03 Dec 2013
Lux Research expects hybrid gas/solar technologies to mitigate intermittency of the renewable resource.
Solar-generated electricity will become just as cheap as that produced by natural gas in most parts of the world by 2025, according to a new analyst report.
Lux Research, which specializes in predicting the impact of emerging and “clean” technologies, says that ten major global regions will benefit from competitive, subsidy-free solar by the middle of the next decade – with the abundance of natural gas proving to be a help, rather than a hindrance, to solar adoption.
“Far from being bulldozed by cheap natural gas, unsubsidized utility-scale solar electricity will become cost-competitive with gas by 2025,” says the Boston-based think-tank.
“In fact, increased gas penetration actually benefits solar, by enabling hybrid gas/solar technologies that can accelerate adoption and increase intermittent renewable penetration without expensive infrastructure improvements.”
Lux research associate Ed Cahill writes in the report Cheap Natural Gas: Fracturing Dreams of a Solar Future that the levelized cost of energy (LCOE) from unsubsidized utility-scale solar will close the cost gap with combined cycle gas turbines (CCGT) to within $0.02 per kWh worldwide in 2025.
The competitiveness of solar will be led by a 39 per cent fall in utility-scale system costs by 2030 and assisted by barriers to shale gas production such as anti-fracking policies in Europe and the expected high capital cost of developing the technique in South America.

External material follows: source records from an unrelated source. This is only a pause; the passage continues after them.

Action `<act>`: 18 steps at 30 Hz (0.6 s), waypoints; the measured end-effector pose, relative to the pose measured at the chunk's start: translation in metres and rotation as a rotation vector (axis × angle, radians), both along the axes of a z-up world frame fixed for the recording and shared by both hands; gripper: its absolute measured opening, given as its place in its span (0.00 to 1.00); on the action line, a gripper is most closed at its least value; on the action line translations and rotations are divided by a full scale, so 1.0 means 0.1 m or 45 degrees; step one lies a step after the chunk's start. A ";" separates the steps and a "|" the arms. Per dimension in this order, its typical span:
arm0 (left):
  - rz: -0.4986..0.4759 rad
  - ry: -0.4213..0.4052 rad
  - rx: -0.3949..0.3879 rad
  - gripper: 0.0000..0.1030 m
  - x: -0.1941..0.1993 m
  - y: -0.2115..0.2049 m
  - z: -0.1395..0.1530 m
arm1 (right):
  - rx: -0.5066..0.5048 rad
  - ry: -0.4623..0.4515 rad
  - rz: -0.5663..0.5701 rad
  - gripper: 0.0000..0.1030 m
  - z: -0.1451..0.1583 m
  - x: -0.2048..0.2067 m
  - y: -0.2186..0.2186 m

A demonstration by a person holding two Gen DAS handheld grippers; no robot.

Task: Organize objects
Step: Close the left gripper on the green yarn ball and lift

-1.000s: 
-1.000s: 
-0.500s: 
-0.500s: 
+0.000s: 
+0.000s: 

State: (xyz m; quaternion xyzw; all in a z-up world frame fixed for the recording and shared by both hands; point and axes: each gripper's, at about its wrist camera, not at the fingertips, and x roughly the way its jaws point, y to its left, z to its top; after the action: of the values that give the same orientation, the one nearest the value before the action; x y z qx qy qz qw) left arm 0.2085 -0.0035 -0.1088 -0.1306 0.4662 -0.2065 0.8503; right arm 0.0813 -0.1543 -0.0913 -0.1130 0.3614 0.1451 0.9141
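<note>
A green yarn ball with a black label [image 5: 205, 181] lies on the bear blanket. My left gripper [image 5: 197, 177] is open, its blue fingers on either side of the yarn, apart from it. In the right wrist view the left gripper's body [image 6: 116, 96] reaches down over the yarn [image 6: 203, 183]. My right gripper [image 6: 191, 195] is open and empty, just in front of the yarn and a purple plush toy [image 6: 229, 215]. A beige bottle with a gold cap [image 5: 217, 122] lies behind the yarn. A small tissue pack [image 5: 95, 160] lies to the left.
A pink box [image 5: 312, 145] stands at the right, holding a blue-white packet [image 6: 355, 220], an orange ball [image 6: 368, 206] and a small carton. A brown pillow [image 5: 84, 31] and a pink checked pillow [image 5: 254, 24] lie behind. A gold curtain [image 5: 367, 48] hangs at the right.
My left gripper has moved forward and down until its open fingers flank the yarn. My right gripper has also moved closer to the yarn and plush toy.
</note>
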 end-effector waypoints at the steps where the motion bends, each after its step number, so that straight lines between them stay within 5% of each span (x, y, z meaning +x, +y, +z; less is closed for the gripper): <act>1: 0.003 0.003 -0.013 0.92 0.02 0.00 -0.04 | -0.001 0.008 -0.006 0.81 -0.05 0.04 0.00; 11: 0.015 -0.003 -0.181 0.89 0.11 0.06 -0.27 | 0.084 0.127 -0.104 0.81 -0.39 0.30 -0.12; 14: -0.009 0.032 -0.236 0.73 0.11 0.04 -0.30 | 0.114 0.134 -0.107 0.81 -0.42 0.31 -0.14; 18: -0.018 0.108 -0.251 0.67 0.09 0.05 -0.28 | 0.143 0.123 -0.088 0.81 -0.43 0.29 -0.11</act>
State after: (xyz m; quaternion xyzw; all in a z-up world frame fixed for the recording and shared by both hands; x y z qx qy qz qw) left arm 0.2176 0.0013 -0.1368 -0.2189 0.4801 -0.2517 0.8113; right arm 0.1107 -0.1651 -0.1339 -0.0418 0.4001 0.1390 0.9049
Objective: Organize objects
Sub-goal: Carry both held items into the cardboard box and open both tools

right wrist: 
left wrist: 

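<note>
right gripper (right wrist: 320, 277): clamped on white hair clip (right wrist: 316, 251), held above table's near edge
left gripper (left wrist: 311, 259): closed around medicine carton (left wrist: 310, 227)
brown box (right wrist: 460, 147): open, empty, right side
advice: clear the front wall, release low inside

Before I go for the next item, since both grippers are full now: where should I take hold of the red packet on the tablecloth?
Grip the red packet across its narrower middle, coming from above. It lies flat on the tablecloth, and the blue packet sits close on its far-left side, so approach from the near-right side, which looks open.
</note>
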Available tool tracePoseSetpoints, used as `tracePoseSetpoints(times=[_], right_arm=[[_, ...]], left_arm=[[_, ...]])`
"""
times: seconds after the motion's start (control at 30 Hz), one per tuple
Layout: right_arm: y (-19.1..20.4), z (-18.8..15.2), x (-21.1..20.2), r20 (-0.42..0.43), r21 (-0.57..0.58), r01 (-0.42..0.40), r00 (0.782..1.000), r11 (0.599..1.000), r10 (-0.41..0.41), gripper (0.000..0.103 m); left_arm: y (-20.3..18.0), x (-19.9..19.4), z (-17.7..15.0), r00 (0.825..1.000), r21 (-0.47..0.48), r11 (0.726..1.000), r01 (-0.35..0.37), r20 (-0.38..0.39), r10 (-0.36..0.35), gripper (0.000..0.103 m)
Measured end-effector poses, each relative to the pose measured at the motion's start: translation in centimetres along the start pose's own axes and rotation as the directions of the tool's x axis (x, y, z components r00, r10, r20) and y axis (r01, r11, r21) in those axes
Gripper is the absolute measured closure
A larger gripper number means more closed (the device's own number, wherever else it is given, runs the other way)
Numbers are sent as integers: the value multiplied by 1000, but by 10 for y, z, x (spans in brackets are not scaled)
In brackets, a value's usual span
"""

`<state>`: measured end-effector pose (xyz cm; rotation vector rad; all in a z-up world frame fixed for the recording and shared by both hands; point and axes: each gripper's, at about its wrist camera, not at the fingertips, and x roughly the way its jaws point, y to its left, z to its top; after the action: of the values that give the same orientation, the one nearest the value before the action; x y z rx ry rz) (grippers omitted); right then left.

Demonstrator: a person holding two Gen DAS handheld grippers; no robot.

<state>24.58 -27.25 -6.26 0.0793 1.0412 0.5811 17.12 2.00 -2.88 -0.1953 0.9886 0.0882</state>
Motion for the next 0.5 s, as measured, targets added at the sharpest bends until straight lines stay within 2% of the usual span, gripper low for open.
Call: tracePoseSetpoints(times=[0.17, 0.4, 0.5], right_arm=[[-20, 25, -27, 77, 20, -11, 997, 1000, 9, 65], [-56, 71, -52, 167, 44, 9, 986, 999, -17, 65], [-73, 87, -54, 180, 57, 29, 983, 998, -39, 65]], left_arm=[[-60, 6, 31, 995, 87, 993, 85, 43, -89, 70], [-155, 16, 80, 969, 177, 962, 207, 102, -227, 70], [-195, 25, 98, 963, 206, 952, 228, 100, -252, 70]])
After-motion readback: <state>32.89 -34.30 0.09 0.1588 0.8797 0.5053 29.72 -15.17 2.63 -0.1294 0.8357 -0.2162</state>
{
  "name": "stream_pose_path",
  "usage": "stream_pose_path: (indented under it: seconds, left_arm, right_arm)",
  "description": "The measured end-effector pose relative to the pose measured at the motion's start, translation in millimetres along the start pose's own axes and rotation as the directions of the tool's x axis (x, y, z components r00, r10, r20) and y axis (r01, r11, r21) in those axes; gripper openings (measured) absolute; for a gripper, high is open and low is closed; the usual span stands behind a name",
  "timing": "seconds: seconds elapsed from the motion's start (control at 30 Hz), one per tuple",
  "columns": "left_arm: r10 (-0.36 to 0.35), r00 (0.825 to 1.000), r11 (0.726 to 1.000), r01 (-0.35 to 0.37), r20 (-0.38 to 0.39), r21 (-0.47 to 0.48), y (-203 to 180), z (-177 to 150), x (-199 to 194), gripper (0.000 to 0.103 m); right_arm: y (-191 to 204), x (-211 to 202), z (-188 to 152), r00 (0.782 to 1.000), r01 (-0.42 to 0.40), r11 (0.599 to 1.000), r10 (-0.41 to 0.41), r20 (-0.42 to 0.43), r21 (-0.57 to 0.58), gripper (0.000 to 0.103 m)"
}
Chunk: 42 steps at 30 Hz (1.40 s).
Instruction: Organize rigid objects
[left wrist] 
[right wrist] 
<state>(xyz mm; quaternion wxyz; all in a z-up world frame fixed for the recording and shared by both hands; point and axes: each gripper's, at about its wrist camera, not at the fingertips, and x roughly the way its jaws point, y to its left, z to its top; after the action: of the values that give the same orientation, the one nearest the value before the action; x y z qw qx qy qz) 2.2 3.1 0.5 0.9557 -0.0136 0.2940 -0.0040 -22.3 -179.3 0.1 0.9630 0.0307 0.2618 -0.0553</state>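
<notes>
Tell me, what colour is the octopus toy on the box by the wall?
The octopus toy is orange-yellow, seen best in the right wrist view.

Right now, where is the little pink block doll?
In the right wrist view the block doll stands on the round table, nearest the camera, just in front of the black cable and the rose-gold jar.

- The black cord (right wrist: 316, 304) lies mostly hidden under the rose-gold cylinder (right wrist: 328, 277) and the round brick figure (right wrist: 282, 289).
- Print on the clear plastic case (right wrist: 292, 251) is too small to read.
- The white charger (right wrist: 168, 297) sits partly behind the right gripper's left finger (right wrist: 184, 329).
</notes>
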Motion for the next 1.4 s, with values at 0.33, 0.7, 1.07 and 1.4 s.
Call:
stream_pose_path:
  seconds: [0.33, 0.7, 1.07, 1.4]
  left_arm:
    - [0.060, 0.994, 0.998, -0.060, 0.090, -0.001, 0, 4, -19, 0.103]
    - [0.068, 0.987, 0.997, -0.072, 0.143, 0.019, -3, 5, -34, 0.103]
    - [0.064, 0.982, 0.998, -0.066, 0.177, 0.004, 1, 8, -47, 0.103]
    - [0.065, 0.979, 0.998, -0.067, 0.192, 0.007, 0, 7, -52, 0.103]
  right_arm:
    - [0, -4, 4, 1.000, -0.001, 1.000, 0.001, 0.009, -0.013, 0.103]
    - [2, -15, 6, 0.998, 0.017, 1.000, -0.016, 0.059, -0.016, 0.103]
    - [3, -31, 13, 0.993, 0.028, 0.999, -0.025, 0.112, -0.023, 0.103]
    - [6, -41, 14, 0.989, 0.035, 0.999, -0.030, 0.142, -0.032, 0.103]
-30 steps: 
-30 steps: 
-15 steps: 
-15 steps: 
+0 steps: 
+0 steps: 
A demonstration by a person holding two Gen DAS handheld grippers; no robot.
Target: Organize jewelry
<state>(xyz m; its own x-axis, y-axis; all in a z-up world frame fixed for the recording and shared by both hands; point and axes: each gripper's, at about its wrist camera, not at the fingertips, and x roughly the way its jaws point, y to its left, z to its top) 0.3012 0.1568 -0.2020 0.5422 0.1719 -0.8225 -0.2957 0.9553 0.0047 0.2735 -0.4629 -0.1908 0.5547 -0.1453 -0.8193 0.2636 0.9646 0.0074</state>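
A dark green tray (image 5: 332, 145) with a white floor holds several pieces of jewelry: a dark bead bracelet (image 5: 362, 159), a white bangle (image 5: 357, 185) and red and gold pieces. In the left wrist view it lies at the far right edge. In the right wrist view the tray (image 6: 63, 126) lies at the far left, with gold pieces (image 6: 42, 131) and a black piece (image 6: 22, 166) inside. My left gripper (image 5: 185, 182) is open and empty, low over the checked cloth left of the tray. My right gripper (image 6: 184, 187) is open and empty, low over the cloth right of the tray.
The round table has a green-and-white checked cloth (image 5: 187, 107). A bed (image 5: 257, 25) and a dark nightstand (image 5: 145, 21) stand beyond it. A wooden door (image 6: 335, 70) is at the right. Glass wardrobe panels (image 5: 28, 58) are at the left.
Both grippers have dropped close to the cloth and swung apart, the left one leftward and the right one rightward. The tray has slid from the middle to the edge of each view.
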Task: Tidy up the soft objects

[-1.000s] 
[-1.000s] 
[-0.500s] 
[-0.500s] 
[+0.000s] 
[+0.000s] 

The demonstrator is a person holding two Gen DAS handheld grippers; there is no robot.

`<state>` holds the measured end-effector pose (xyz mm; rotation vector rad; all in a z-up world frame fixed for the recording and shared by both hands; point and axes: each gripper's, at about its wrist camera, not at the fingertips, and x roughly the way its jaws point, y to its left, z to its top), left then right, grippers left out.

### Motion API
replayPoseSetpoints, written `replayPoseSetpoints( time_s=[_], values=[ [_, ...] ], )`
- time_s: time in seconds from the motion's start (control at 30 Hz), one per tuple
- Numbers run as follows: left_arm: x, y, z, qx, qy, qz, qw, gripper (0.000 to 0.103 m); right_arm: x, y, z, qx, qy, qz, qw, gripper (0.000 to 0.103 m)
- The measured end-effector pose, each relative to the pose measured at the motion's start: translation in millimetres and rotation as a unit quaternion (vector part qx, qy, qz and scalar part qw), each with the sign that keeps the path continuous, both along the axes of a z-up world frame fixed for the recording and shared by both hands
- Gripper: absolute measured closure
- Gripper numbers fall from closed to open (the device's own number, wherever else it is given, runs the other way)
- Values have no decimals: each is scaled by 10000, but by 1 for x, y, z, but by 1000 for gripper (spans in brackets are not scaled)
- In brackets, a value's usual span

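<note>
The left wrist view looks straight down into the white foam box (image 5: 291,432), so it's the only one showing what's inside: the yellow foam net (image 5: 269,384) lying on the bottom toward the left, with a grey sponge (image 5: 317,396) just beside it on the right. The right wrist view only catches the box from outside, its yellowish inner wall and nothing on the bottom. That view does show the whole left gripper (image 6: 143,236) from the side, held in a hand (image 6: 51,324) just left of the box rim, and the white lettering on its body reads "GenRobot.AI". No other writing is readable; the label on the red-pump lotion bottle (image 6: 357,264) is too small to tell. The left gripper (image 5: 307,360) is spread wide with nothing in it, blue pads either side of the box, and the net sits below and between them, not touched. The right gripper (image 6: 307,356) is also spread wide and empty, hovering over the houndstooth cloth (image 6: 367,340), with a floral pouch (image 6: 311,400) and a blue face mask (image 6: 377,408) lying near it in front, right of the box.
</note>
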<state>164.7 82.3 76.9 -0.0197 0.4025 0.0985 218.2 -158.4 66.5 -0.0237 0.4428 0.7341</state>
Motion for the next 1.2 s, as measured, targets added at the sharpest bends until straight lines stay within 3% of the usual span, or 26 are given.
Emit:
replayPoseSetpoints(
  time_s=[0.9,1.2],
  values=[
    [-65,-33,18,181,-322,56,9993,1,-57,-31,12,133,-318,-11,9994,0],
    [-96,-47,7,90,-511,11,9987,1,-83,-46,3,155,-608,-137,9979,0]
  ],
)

And despite the recent widespread adoption of fracking in North America and potentially in other regions, Cahill believes that this will ultimately serve as a route to solar adoption:
“On the macroeconomic level, a ‘golden age of gas’ can be a bridge to a renewable future as gas will replace coal until solar becomes cost competitive without subsidies,” he said. “On the microeconomic level, solar integrated with natural gas can lower costs and provide stable output.”
Higher module efficiencies: the key to competitive solar
In an alternative scenario that would be more beneficial for the solar industry, the renewable source could be competitive with natural gas as early as 2020 if gas prices head towards a cost of $9.30 per MMBtu - depending on the available solar resource.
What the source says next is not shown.